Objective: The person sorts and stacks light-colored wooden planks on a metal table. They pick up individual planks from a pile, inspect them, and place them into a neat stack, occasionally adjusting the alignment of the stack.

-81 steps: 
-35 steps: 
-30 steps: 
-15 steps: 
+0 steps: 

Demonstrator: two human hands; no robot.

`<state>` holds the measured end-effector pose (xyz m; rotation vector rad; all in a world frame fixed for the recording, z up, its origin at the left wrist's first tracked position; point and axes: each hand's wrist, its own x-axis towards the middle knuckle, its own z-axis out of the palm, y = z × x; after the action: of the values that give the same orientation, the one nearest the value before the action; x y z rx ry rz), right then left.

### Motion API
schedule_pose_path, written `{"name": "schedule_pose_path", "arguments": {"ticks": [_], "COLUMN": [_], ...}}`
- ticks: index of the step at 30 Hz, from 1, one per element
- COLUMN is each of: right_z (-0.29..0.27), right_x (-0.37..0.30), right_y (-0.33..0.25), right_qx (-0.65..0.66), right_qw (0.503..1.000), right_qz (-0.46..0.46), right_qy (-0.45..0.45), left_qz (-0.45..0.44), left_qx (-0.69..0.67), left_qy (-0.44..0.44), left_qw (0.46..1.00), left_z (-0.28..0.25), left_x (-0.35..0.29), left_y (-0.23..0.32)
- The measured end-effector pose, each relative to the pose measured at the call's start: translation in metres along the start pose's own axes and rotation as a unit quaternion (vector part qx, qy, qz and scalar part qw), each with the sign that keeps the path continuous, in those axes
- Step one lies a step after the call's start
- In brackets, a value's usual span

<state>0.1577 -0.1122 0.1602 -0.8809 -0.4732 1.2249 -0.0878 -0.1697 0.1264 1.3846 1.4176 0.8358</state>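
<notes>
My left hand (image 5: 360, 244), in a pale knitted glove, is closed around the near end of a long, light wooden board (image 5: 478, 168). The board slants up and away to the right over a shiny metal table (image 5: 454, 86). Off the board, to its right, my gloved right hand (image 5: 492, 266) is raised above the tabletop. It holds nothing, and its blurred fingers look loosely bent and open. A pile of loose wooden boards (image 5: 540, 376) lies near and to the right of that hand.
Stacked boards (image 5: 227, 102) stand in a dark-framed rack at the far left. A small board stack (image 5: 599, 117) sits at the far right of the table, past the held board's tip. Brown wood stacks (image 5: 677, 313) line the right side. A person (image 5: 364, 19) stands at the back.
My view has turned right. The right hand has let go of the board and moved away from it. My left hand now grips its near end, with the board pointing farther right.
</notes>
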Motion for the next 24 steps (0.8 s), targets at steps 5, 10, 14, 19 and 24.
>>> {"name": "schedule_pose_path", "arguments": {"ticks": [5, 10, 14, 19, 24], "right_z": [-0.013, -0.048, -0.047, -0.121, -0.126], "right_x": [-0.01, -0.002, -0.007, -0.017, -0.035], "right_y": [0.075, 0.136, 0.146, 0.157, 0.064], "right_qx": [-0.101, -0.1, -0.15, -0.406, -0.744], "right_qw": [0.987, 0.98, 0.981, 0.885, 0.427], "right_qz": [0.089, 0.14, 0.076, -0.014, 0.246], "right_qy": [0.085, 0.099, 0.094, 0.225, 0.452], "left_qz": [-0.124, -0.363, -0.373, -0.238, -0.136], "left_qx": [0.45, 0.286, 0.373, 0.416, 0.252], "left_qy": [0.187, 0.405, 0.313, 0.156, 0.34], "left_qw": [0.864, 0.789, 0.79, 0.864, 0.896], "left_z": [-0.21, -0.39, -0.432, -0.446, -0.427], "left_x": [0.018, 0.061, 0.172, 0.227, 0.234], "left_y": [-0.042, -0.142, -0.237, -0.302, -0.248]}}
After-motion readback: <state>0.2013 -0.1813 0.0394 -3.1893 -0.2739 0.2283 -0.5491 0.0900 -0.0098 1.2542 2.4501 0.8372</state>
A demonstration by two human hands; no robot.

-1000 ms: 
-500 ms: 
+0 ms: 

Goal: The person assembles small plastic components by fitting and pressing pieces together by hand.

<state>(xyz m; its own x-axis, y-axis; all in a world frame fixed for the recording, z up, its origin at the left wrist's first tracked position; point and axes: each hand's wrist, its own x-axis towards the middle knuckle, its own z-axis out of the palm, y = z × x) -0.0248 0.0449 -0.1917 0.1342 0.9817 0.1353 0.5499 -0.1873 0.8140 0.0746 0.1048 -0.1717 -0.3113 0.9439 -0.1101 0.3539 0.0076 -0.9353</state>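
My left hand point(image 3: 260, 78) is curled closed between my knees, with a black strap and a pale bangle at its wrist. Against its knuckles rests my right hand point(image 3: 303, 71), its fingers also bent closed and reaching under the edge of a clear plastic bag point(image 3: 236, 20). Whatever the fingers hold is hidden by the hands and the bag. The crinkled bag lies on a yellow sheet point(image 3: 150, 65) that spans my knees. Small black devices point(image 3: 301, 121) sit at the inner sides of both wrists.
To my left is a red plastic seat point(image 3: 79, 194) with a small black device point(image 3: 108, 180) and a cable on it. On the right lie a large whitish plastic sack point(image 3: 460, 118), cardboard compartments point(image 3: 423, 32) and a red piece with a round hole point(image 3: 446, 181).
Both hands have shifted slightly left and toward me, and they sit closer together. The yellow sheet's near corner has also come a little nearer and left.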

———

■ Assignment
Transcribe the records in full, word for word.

■ Task response
Objective: The person sorts and stacks light-colored wooden planks on a metal table. They pick up individual planks from a pile, inspect them, and place them into a neat stack, occasionally adjusting the alignment of the stack.

-81 steps: 
-35 steps: 
-30 steps: 
-15 steps: 
+0 steps: 

Demonstrator: two human hands; no robot.

`<state>` holds the measured end-effector pose (xyz m; rotation vector rad; all in a world frame fixed for the recording, z up, its origin at the left wrist's first tracked position; point and axes: each hand's wrist, its own x-axis towards the middle knuckle, its own z-axis out of the palm, y = z × x; after the action: of the values that give the same orientation, the one nearest the value before the action; x y z rx ry rz), right then left.

### Motion API
schedule_pose_path, written `{"name": "schedule_pose_path", "arguments": {"ticks": [_], "COLUMN": [_], ...}}`
- ticks: index of the step at 30 Hz, from 1, one per element
- COLUMN is each of: right_z (-0.29..0.27), right_x (-0.37..0.30), right_y (-0.33..0.25), right_qx (-0.65..0.66), right_qw (0.503..1.000), right_qz (-0.46..0.46), right_qy (-0.45..0.45), left_qz (-0.45..0.44), left_qx (-0.69..0.67), left_qy (-0.44..0.44), left_qw (0.46..1.00), left_z (-0.28..0.25), left_x (-0.35..0.29), left_y (-0.23..0.32)
- The measured end-effector pose, each relative to the pose measured at the call's start: translation in metres along the start pose's own axes and rotation as a unit quaternion (vector part qx, qy, qz and scalar part qw), each with the sign that keeps the path continuous, in those axes
- Step one lies a step after the call's start
- In brackets, a value's usual span

<state>0.1577 -0.1122 0.1602 -0.8809 -0.4732 1.2249 -0.0878 -0.1697 0.1264 1.3846 1.4176 0.8358</state>
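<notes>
My left hand (image 5: 360, 244), in a pale knitted glove, is closed around the near end of a long, light wooden board (image 5: 478, 168). The board slants up and away to the right over a shiny metal table (image 5: 454, 86). Off the board, to its right, my gloved right hand (image 5: 492, 266) is raised above the tabletop. It holds nothing, and its blurred fingers look loosely bent and open. A pile of loose wooden boards (image 5: 540, 376) lies near and to the right of that hand.
Stacked boards (image 5: 227, 102) stand in a dark-framed rack at the far left. A small board stack (image 5: 599, 117) sits at the far right of the table, past the held board's tip. Brown wood stacks (image 5: 677, 313) line the right side. A person (image 5: 364, 19) stands at the back.
My view has turned right. The right hand has let go of the board and moved away from it. My left hand now grips its near end, with the board pointing farther right.
</notes>
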Motion for the next 24 steps (0.8 s), targets at steps 5, 10, 14, 19 and 24.
>>> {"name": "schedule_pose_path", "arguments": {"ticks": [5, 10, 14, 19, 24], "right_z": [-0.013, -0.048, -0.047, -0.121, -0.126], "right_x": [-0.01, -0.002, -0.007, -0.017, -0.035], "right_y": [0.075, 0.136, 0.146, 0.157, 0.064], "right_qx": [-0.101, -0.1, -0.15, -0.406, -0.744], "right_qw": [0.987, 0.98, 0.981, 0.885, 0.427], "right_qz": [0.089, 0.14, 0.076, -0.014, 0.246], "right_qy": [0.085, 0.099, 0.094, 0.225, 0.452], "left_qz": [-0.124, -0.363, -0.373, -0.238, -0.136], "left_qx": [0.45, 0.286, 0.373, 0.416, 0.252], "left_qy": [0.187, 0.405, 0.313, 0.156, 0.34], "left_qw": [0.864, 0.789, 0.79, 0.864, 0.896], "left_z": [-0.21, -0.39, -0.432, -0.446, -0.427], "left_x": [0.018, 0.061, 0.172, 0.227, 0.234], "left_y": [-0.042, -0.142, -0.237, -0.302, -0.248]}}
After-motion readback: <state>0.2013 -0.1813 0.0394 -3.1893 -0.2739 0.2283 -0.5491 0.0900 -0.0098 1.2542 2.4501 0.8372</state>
A demonstration by two human hands; no robot.

-1000 ms: 
-500 ms: 
+0 ms: 

Goal: The person assembles small plastic components by fitting and pressing pieces together by hand.

<state>(xyz m; its own x-axis, y-axis; all in a world frame fixed for the recording, z up, its origin at the left wrist's first tracked position; point and axes: each hand's wrist, its own x-axis towards the middle knuckle, its own z-axis out of the palm, y = z × x) -0.0248 0.0449 -0.1917 0.1342 0.9817 0.1353 0.5499 -0.1873 0.8140 0.0746 0.1048 -0.1717 -0.3113 0.9439 -0.1101 0.3539 0.0076 -0.9353</state>
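My left hand point(image 3: 260, 78) is curled closed between my knees, with a black strap and a pale bangle at its wrist. Against its knuckles rests my right hand point(image 3: 303, 71), its fingers also bent closed and reaching under the edge of a clear plastic bag point(image 3: 236, 20). Whatever the fingers hold is hidden by the hands and the bag. The crinkled bag lies on a yellow sheet point(image 3: 150, 65) that spans my knees. Small black devices point(image 3: 301, 121) sit at the inner sides of both wrists.
To my left is a red plastic seat point(image 3: 79, 194) with a small black device point(image 3: 108, 180) and a cable on it. On the right lie a large whitish plastic sack point(image 3: 460, 118), cardboard compartments point(image 3: 423, 32) and a red piece with a round hole point(image 3: 446, 181).
Both hands have shifted slightly left and toward me, and they sit closer together. The yellow sheet's near corner has also come a little nearer and left.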

The answer has been fully stated.